Re: [HACKERS] Parallel tuplesort (for parallel B-Tree index creation) - Mailing list pgsql-hackers

From Peter Geoghegan
Subject Re: [HACKERS] Parallel tuplesort (for parallel B-Tree index creation)
Date
Msg-id CAH2-Wz=__=SHiQ96bg=sLOeTdW6xbdgtNVeNW5nuyHPCZvB=-g@mail.gmail.com
Whole thread Raw
In response to Re: [HACKERS] Parallel tuplesort (for parallel B-Tree index creation)  (Amit Kapila <amit.kapila16@gmail.com>)
Responses Re: [HACKERS] Parallel tuplesort (for parallel B-Tree index creation)
List pgsql-hackers
On Sat, Jan 13, 2018 at 4:32 AM, Amit Kapila <amit.kapila16@gmail.com> wrote:
> Yeah, but this would mean that now with parallel create index, it is
> possible that some tuples from the transaction would end up in index
> and others won't.

You mean some tuples from some past transaction that deleted a bunch
of tuples and committed, but not before someone acquired a still-held
snapshot that didn't see the deleter's transaction as committed yet?

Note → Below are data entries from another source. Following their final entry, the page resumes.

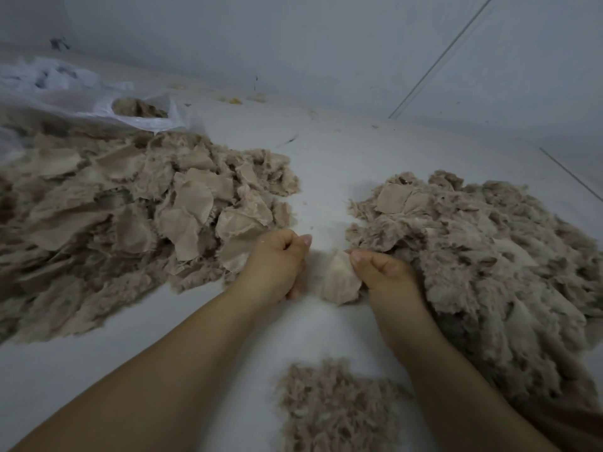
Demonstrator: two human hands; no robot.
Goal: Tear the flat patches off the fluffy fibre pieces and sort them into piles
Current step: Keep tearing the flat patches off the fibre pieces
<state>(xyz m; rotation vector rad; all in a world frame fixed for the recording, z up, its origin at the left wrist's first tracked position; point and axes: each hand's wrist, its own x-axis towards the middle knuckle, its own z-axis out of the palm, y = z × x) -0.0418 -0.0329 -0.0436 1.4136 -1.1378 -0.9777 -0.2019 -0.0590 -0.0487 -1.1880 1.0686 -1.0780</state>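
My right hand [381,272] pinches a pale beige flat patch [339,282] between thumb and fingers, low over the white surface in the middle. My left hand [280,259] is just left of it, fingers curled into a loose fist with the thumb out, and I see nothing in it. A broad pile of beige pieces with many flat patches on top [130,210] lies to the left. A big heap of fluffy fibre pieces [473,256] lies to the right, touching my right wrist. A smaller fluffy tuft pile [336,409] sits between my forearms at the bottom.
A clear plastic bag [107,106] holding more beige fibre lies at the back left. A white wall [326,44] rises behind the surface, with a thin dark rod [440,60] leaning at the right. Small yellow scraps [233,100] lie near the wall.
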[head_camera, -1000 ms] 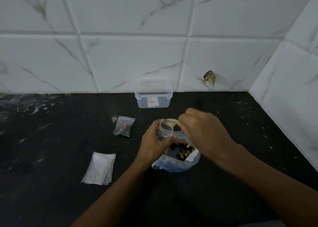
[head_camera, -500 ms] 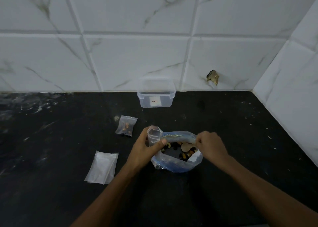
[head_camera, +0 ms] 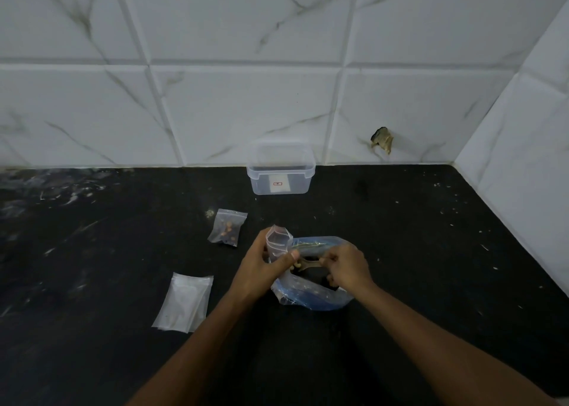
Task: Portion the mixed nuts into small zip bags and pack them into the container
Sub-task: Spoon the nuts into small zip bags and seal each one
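My left hand [head_camera: 264,267] grips a small clear zip bag [head_camera: 278,241], held upright with its mouth open. Just right of it lies the big blue-tinted bag of mixed nuts [head_camera: 311,294], open on the black counter. My right hand [head_camera: 348,267] holds a pale wooden spoon [head_camera: 308,264] over the big bag's opening, its bowl pointing toward the small bag. A filled small zip bag [head_camera: 227,231] lies flat further left. The clear plastic container [head_camera: 280,176] stands open against the tiled wall.
A stack of empty small zip bags [head_camera: 184,302] lies at the left front. Tiled walls close the back and the right side. The black counter [head_camera: 431,251] carries pale specks and smears.
My right hand came down from above the small bag to the big bag's mouth and now holds the spoon low over the nuts. My left hand kept its grip on the small bag.
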Demonstrator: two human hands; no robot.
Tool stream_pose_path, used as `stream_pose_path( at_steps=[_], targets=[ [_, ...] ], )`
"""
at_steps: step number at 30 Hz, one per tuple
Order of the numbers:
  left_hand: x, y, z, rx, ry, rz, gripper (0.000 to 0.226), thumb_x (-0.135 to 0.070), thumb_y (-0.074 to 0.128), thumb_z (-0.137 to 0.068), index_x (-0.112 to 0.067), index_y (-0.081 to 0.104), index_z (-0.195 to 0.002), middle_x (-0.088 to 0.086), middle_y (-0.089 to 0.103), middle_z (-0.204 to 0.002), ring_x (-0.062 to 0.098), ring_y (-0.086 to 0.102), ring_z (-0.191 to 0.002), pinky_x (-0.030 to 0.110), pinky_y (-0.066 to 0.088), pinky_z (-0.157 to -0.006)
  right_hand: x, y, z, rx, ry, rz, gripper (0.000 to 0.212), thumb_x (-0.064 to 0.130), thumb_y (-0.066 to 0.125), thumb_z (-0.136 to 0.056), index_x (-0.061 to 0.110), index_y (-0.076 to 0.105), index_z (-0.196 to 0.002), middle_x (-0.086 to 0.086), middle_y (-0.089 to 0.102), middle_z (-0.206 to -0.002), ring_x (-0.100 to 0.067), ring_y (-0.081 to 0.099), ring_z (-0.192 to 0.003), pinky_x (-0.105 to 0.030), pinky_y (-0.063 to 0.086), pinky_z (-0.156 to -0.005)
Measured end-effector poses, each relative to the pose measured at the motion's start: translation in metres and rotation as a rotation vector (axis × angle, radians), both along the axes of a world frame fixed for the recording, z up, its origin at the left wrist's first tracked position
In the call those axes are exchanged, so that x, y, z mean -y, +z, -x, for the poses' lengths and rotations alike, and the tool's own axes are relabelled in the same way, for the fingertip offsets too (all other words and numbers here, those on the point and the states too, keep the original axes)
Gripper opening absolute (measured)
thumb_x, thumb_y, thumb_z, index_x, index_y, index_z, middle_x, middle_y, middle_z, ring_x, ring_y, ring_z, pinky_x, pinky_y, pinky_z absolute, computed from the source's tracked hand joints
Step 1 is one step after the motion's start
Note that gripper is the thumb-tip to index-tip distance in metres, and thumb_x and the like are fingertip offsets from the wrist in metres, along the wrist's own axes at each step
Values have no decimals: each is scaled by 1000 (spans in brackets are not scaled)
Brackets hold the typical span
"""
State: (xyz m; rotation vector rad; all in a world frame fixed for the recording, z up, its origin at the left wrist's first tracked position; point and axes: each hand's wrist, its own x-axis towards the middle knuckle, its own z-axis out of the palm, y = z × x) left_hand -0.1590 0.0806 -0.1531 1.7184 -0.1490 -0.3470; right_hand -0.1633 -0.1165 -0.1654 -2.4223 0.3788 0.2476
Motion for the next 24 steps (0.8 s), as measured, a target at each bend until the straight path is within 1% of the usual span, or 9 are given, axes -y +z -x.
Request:
stream_pose_path(
  at_steps=[5, 8, 11, 13, 15, 17, 19, 22, 24],
  targets=[
    [-2, 2, 2, -4, 8, -12, 69, -60, 76, -65, -42, 50, -127, -15, 63, -119, 5, 62, -111, 42, 52, -98, 13, 12, 1, -100, -98, -153, 12, 12, 57, -95, 12, 69, -92, -5, 67, -75, -10, 64, -59, -18, 49, -50],
    [-3, 6, 3, 23, 15, -26, 68, -57, 76, -69, -40, 49, -129, -15, 63, -119, 5, 61, -112, 40, 52, -97, 26, 24, 6, -137, -150, -290, 10, 10, 59, -94, 9, 69, -90, -9, 66, -72, -12, 61, -57, -20, 49, -51],
    [-1, 13, 3, 75, 15, -56, 61, -47, 74, -76, -40, 47, -130, -18, 60, -118, 0, 58, -111, 30, 51, -96, 37, 41, 11, -187, -180, -419, 9, 8, 60, -93, 6, 69, -94, -9, 63, -72, -12, 58, -59, -21, 49, -52],
    [1, 19, 4, 108, 20, -74, 53, -40, 74, -80, -45, 46, -125, -22, 60, -114, -8, 57, -106, 20, 49, -88, 43, 55, 14, -197, -189, -469, 12, 7, 59, -93, 4, 70, -95, -9, 63, -72, -12, 57, -60, -22, 48, -53],
    [3, 22, 4, 148, 27, -91, 49, -38, 75, -81, -46, 48, -121, -27, 60, -110, -12, 56, -104, 15, 47, -83, 48, 71, 15, -189, -190, -503, 13, 7, 58, -93, 4, 71, -94, -9, 63, -72, -13, 57, -62, -23, 49, -55],
    [5, 24, 4, 180, 26, -113, 48, -35, 75, -81, -48, 48, -118, -29, 60, -108, -14, 55, -104, 12, 45, -82, 52, 90, 16, -167, -187, -528, 13, 9, 60, -92, 6, 72, -92, -7, 64, -73, -13, 58, -63, -23, 48, -55],
    [8, 24, 3, 206, 20, -131, 50, -34, 76, -82, -48, 46, -119, -26, 59, -110, -12, 55, -105, 14, 46, -83, 53, 111, 16, -133, -193, -541, 12, 10, 61, -92, 7, 72, -92, -7, 64, -74, -12, 58, -63, -23, 48, -55],
    [14, 23, 2, 238, 4, -160, 54, -37, 76, -81, -41, 46, -126, -19, 58, -118, -6, 55, -109, 16, 47, -86, 50, 141, 16, -68, -170, -520, 11, 11, 62, -91, 8, 72, -92, -7, 65, -78, -13, 58, -65, -23, 48, -55],
    [18, 24, 3, 244, -8, -166, 57, -38, 75, -81, -38, 46, -129, -18, 57, -120, -7, 54, -109, 12, 44, -84, 43, 154, 18, -10, -105, -448, 10, 13, 62, -91, 11, 72, -91, -7, 66, -79, -12, 59, -64, -22, 49, -54]
  ],
)
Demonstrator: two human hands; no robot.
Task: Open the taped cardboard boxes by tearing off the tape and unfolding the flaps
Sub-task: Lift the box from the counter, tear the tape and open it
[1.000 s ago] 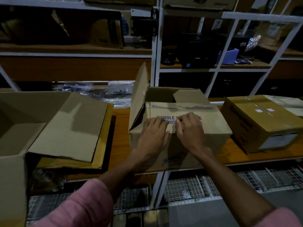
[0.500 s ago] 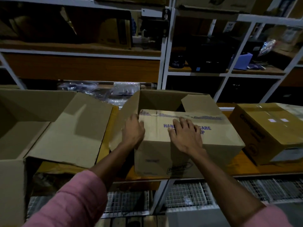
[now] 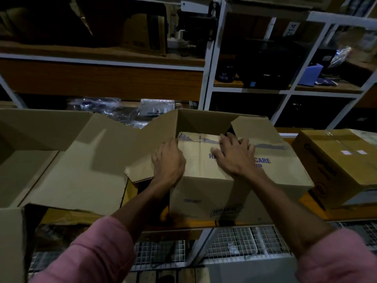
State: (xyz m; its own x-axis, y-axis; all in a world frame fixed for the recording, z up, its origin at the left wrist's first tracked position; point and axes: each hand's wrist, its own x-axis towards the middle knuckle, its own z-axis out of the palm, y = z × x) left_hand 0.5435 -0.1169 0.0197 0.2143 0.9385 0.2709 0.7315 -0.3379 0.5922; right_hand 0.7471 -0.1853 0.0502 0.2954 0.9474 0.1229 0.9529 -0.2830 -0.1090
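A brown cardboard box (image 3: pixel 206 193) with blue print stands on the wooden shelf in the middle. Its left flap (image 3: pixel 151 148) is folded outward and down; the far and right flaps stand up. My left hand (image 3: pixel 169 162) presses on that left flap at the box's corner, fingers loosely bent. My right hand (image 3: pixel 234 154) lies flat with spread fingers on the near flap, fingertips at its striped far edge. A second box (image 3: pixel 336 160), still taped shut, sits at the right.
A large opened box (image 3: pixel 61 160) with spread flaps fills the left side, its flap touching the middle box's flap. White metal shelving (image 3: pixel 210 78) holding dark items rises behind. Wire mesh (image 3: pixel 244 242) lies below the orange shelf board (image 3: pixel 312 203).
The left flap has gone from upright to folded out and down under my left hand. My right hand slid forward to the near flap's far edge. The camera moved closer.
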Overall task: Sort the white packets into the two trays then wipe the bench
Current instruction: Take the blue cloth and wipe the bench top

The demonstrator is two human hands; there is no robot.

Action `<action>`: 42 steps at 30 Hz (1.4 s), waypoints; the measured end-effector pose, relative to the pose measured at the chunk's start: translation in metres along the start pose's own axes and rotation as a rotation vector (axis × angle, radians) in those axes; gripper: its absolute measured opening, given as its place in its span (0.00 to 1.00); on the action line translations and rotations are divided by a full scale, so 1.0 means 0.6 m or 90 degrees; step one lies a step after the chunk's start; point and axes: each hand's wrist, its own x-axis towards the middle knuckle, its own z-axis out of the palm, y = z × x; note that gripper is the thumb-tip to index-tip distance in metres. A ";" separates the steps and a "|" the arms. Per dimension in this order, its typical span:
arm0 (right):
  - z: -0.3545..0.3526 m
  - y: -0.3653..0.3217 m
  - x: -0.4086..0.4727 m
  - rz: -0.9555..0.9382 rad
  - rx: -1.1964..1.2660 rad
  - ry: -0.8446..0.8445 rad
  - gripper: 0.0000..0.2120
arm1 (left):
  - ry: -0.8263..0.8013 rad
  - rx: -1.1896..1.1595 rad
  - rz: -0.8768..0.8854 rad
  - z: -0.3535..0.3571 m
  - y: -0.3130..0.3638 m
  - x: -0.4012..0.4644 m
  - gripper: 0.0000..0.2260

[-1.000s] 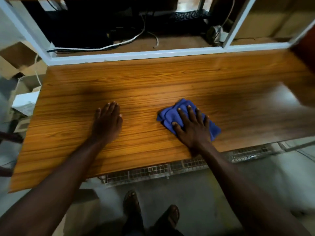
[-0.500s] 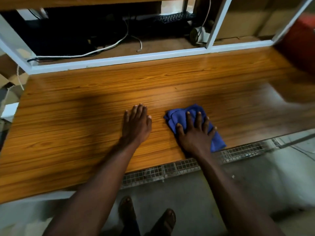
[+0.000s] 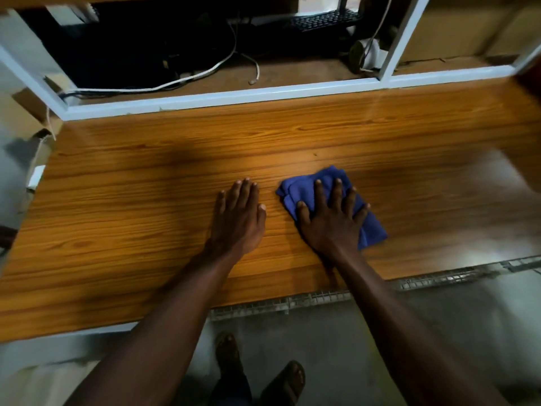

I guess that that is different, but it doesn't matter. All that
matters is that in the end, the index contains all entries for all
heap tuples visible to any possible snapshot (though possibly
excluding some existing old snapshots iff we detect broken HOT chains
during builds).

> In general, this makes me slightly nervous mainly
> because such a case won't be possible without the parallel option for
> create index, but if you and Robert are okay with it as there is no
> fundamental problem, then we might as well leave it as it is or maybe
> add a comment saying so.

Let me try to explain this another way, in terms of the high-level
intuition that I have about it (Robert can probably skip this part).

GetOldestXmin() returns a value that is inherently a *conservative*
cut-off. In hot standby mode, it's possible for the value it returns
to go backwards from a value previously returned within the same
backend.

Even with serial builds, the exact instant that GetOldestXmin() gets
called could vary based on something like the OS scheduling of the
process that runs CREATE INDEX. It could have a different value based
only on that. It follows that it won't matter if parallel CREATE INDEX
participants have a slightly different value, because the cut-off is
all about the consistency of the index with what the universe of
possible snapshots could see in the heap, not the consistency of
different parts of the index with each other (the parts produced from
heap tuples read from each participant).

Look at how the pg_visibility module calls GetOldestXmin() to recheck
-- it has to call GetOldestXmin() a second time, with a buffer lock
held on a heap page throughout. It does this to conclusively establish
that the visibility map is corrupt (otherwise, it could just be that
the cut-off became stale).

Putting all of this together, it would be safe for the
HEAPTUPLE_RECENTLY_DEAD case within IndexBuildHeapRangeScan() to call
GetOldestXmin() again (a bit like pg_visibility does), to avoid having
to index an actually-fully-dead-by-now tuple (we could call
HeapTupleSatisfiesVacuum() a second time for the heap tuple, hoping to
get HEAPTUPLE_DEAD the second time around). This optimization wouldn't
work out a lot of the time (it would only work out when an old
snapshot went away during the CREATE INDEX), and would add
procarraylock traffic, so we don't do it. But AFAICT it's feasible.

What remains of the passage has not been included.